Create aggregated data for a certain cluster — generate_aggregated

Function to generate aggregated inputs of a cetrain cluster. generate_aggregated_datasets takes as input sparse data. This function will aggregate binary accessibility scores (or gene expression) per cell cluster, if they do not overlap any existing group with more than 50% cells.

Usage

generate_aggregated_datasets(
  object,
  cell_coord,
  rna_assay = "RNA",
  atac_assay = "peaks",
  k_neigh = 50,
  atacbinary = TRUE,
  max_overlap = 0.8,
  seed = 123,
  verbose = TRUE
)

Arguments

object: A Seurat object.
cell_coord: A similarity matrix or dimensionality reduction (e.g., PCA, UMAP) used for identifying neighbors.
rna_assay: Character. Name of the assay containing gene expression data.
atac_assay: Character. Name of the assay containing peak (chromatin accessibility) data.
k_neigh: Integer. Number of neighboring cells to aggregate per group (default is 50).
atacbinary: Logical.

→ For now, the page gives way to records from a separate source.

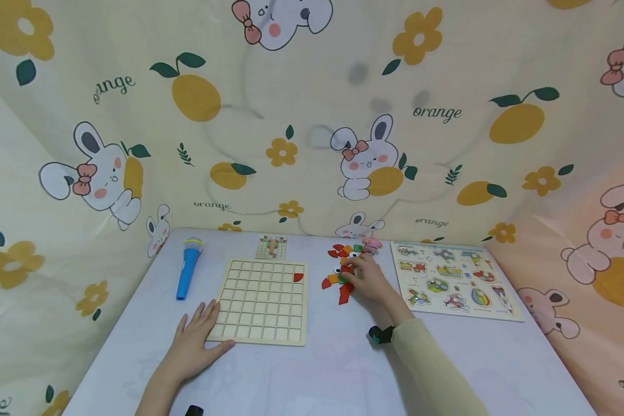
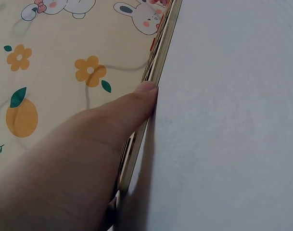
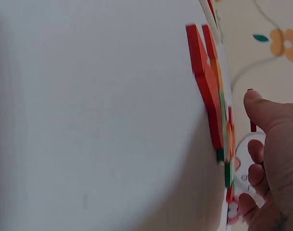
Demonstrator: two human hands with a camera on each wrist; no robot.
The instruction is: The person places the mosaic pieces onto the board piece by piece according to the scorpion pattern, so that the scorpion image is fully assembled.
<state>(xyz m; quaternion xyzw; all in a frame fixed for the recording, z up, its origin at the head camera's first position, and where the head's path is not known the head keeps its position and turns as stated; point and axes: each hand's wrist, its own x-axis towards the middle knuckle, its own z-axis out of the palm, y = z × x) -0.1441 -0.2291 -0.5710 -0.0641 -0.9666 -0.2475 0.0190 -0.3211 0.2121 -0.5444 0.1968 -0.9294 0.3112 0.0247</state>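
Observation:
My left hand (image 1: 191, 346) lies with spread fingers at the lower left corner of the wooden grid board (image 1: 262, 340). In the left wrist view its thumb (image 2: 136, 101) touches the board's edge. A red quarter-round piece (image 1: 299, 278) sits in a cell near the board's upper right corner. My right hand (image 1: 368, 280) is over a group of coloured pieces to the right of the board. In the right wrist view it pinches a thin red piece (image 3: 252, 122), seen edge-on at the thumb. Red pieces (image 3: 209, 96) lie on the table beside it, with green and orange ones.
A patterned picture card (image 1: 271, 247) lies behind the board. A blue toy microphone (image 1: 188, 271) is at the left. Behind the pieces stands a small pink figure (image 1: 372, 245). At the right lies a picture puzzle board (image 1: 426, 306). A printed cloth (image 1: 301, 190) hangs behind the table.

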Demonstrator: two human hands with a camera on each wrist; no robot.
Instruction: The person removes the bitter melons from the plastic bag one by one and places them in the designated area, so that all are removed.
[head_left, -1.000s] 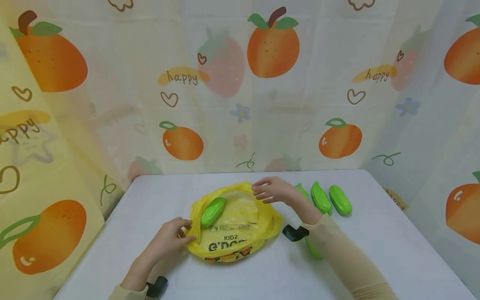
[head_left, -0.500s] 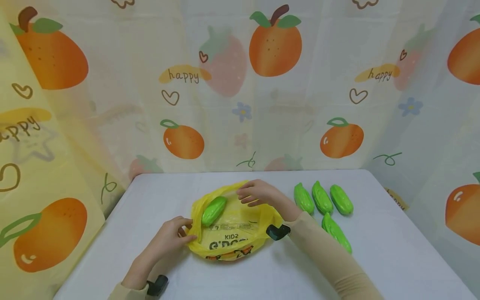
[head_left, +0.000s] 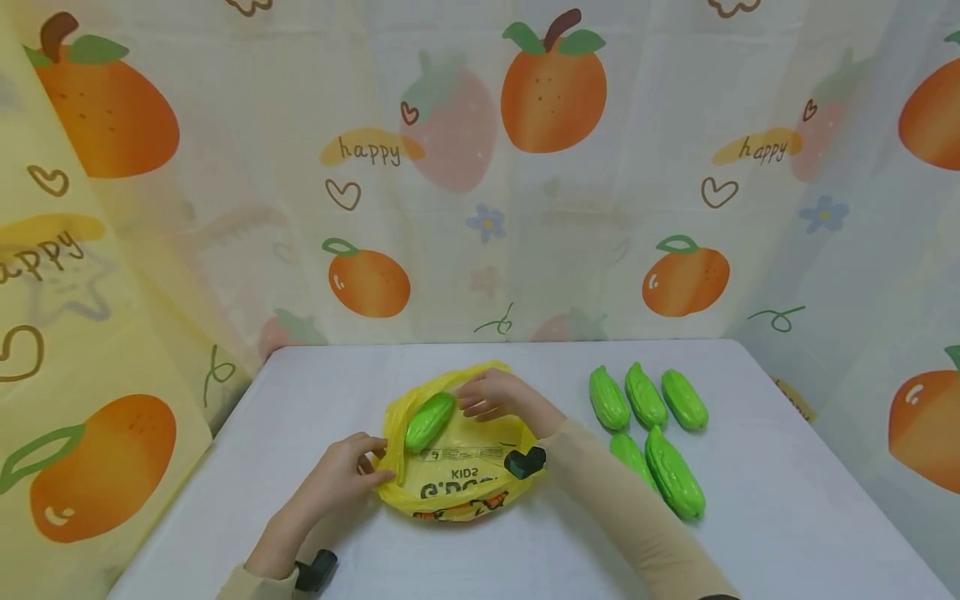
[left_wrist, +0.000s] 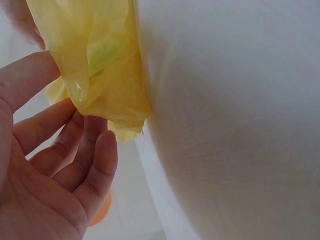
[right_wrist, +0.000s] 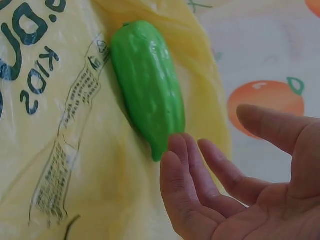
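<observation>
A yellow plastic bag (head_left: 472,454) lies with its mouth spread wide on the white table. Inside it, near the left side, is a glossy green bitter melon (head_left: 430,422) with a lumpy skin. My left hand (head_left: 341,467) pinches the bag's left rim between thumb and fingers, as the left wrist view (left_wrist: 55,150) also shows. Over the bag's opening, my right hand (head_left: 498,395) has its fingers loosely extended and holds nothing. In the right wrist view its fingertips (right_wrist: 175,145) are close to the melon's pointed end; whether they touch it I cannot tell.
To the right of the bag several more green bitter melons (head_left: 647,395) lie on the table (head_left: 765,467) in two rows. The right sleeve (head_left: 600,492) partly covers one of the front ones. A fruit-print curtain (head_left: 480,250) stands behind the table.
My right hand has moved left over the bag, closer to the bitter melon inside. Its arm has uncovered melons on the right. The left hand stays at the rim.
</observation>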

Should the aggregated scATAC-seq matrix be binarized?
max_overlap: Numeric. Maximum allowed overlap ratio between two aggregated groups (default is 0.8).
seed: Integer. Random seed.
verbose: Logical. Logical. Should progress messages and warnings be printed?

Value

A matrix or sparse matrix containing aggregated accessibility or expression values.